How long does it take before you get the error?

I'm trying here with kombu 4.0 (dev) and it's been working fine so far with heartbeat=10 and heartbeat=1

ask commented 7 years ago

Your code has been running for 2 hours with heartbeat=10 here now.

agalera commented 7 years ago

I used the "4.0-devel" branch and it seems the error persists.

When I launch a task from the callback if the work lasts longer than 20 seconds, the heartbeat begins to fail.

So that the code above fails, you must add a message to the queue named "rocket1"

DEBUG:amqp:heartbeat_tick : for connection 5aae7adcedf9417faf304f82d5cfafbd
DEBUG:amqp:heartbeat_tick : Prev sent/recv: 15/16, now - 15/16, monotonic - 9156374.278685136, last_heartbeat_sent - 9156369.272508236, heartbeat int. - 10.0 for connection 5aae7adcedf9417faf304f82d5cfafbd
HEARTBEAT FAILED
Exception in thread Thread-1:
Traceback (most recent call last):
  File "/usr/lib/python3.4/threading.py", line 920, in _bootstrap_inner
    self.run()
  File "/usr/lib/python3.4/threading.py", line 868, in run
    self._target(*self._args, **self._kwargs)
  File "server.py", line 28, in monitor_heartbeat
    conn.heartbeat_check(rate)
  File "/root/test123/test_kombu/kombu/kombu/connection.py", line 268, in heartbeat_check
    return self.transport.heartbeat_check(self.connection, rate=rate)
  File "/root/test123/test_kombu/kombu/kombu/transport/pyamqp.py", line 130, in heartbeat_check
    return connection.heartbeat_tick(rate=rate)
  File "/usr/local/lib/python3.4/dist-packages/amqp/connection.py", line 662, in heartbeat_tick
    raise ConnectionForced('Too many heartbeats missed')
amqp.exceptions.ConnectionForced: Too many heartbeats missed
ask commented 7 years ago

If the connection is closed when the callback spends more than 20 seconds, then it must mean that the callback is blocking the event loop from running!

You probably want to spawn that task into a separate greenlet thread.

But note also that when using eventlet/gevent any blocking call will block the eventloop, and that includes calculations like:

for i in long_list:
   for j in another_long_list:
      i ** j

gevent and eventlet uses cooperative scheduling, which means the threads need to voluntarily switch back into the event loop, such as by performing I/O or calling time.sleep:

for i in long_list:
   for j in another_long_list:
      i ** j
   time.sleep(0)

Then there's also the problem with greenlet-incompatible code, such as C extensions that are not affected by the monkey patches.

dhananjaysathe commented 7 years ago

What would be the right way to do with when using connection pools?

agalera commented 6 years ago

I found this error again and I found a solution (code below)

When I did this integration for the first time, I wanted to use the call that kombu does to my code, and this is a bad idea because we block the process with which rabbitmq communicates.

At first I thought that if I kept everything in an internal queue I would consume everything that was in rabbit, but it is not like that.
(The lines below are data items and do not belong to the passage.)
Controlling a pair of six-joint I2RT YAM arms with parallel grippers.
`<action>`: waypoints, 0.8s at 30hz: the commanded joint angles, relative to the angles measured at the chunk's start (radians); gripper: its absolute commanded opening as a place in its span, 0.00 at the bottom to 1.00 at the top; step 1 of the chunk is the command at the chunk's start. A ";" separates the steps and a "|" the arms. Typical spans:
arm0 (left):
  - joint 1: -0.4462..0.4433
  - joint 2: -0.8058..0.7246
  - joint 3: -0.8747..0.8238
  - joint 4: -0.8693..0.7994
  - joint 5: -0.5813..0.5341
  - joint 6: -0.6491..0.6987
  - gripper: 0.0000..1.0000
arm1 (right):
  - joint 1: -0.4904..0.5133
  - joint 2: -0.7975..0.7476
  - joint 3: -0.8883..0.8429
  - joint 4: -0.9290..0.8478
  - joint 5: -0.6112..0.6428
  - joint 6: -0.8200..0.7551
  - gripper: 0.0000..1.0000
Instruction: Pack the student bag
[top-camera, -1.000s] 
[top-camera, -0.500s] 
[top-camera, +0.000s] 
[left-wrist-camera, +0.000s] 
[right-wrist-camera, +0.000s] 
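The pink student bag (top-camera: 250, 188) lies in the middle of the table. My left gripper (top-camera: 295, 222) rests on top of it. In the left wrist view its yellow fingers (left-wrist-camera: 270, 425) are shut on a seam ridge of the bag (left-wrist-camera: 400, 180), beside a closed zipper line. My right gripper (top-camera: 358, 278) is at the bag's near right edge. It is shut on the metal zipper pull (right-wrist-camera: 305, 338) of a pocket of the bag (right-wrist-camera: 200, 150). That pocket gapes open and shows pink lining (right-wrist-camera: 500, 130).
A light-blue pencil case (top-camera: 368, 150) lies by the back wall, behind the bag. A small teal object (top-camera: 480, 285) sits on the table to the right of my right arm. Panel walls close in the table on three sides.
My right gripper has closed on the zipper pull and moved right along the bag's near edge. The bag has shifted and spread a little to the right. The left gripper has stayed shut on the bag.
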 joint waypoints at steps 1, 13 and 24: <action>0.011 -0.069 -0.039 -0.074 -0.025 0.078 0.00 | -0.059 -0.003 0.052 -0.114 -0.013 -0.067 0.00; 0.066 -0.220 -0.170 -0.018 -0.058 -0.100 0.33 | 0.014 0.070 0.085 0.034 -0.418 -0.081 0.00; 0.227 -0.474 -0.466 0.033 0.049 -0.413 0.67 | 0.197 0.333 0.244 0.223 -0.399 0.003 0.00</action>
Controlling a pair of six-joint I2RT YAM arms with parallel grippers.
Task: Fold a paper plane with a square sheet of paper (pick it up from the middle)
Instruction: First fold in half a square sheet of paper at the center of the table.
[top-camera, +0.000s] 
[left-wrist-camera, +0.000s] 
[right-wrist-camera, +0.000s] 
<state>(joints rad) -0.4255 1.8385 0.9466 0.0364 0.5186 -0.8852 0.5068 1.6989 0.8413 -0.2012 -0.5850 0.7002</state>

If you set a prefetch of 10 (for example) it will only let you have 10 messages without you having returned the ack.

I leave the code here, I tried to keep it simple for the example.

Perhaps a similar example would be useful within the repository.

import logging
import sys
from queue import Queue as qq
from threading import Thread

from kombu import Connection, Exchange, Queue
from kombu.mixins import ConsumerMixin

logging.basicConfig(level=10, stream=sys.stdout)
durable = True
name = 'rocket1'
rabbit_url = "amqp://guest:guest@localhost:5672/"

class Worker(ConsumerMixin):
    def __init__(self, connection, queues):
        self.connection = connection
        self.queues = queues
        self.q = qq()
        Thread(target=self.run_tasks).start()

    def get_consumers(self, Consumer, channel):
        return [Consumer(queues=self.queues,
                         callbacks=[self.on_message],
                         prefetch_count=1)]

    def on_message(self, body, message):
        print("new message to internal queue")
        self.q.put((body, message))

    def run_tasks(self):
        while True:
            try:
                self.on_task(*self.q.get())
            except Exception as ex:
                logging.error(ex)

            except KeyboardInterrupt:
                break

    def on_task(self, body, message):
        print("run task")
        import time
        for x in range(50):
            time.sleep(1)
            print(x)
        message.ack()

exchange = Exchange(name, type="direct", durable=durable)
queues = [Queue(name, exchange, routing_key=name)]
with Connection(rabbit_url, heartbeat=4) as conn:
        worker = Worker(conn, queues)
        worker.run()

@ask What do you think about this? Is there another more elegant way?

petroslamb commented 8 months ago

Hello, also facing this problem several years later, not sure what is the proper way to handle my rpc using kombu and RMQ, for long running tasks.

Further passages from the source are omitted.